The meaning of the IMDb score: 7.5 usually indicates a level of excellence equivalent to about three and a half stars from the critics. 6.0 usually indicates lukewarm watchability, comparable to approximately two and a half stars from the critics. The fives are generally not worthwhile unless they are really your kind of material, equivalent to about a two star rating from the critics, or a C- from our system. Films rated below five are generally awful even if you like that kind of film - this score is roughly equivalent to one and a half stars from the critics or a D on our scale. (Possibly even less, depending on just how far below five the rating is.

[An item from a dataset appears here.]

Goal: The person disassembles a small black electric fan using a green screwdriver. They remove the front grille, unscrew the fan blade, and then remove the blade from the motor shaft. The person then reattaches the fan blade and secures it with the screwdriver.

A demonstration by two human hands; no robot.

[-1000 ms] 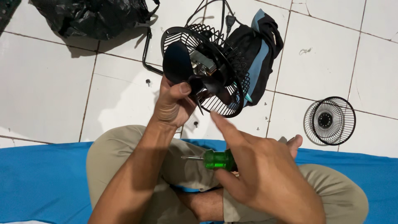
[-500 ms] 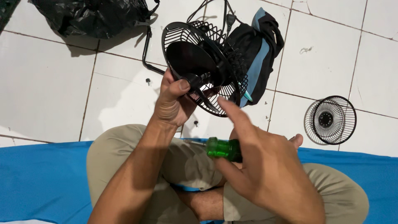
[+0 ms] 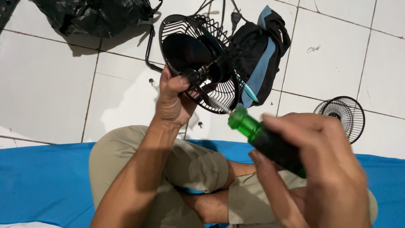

My own guideline: A means the movie is so good it will appeal to you even if you hate the genre. B means the movie is not good enough to win you over if you hate the genre, but is good enough to do so if you have an open mind about this type of film. C means it will only appeal to genre addicts, and has no crossover appeal. (C+ means it has no crossover appeal, but will be considered excellent by genre fans, while C- indicates that it we found it to be a poor movie although genre addicts find it watchable). D means you'll hate it even if you like the genre. E means that you'll hate it even if you love the genre. F means that the film is not only unappealing across-the-board, but technically inept as well. Any film rated C- or better is recommended for fans of that type of film. Any film rated B- or better is recommended for just about anyone. We don't score films below C- that often, because we like movies and we think that most of them have at least a solid niche audience. Now that you know that, you should have serious reservations about any movie below C-.

Based on this description, this is a C (Tuna) to  C+ (Scoop). Scoop says, "It is for an elite audience, but is an impressive arthouse movie. It has lots of style, but is also morbid, gloomy, and slower than molasses in winter."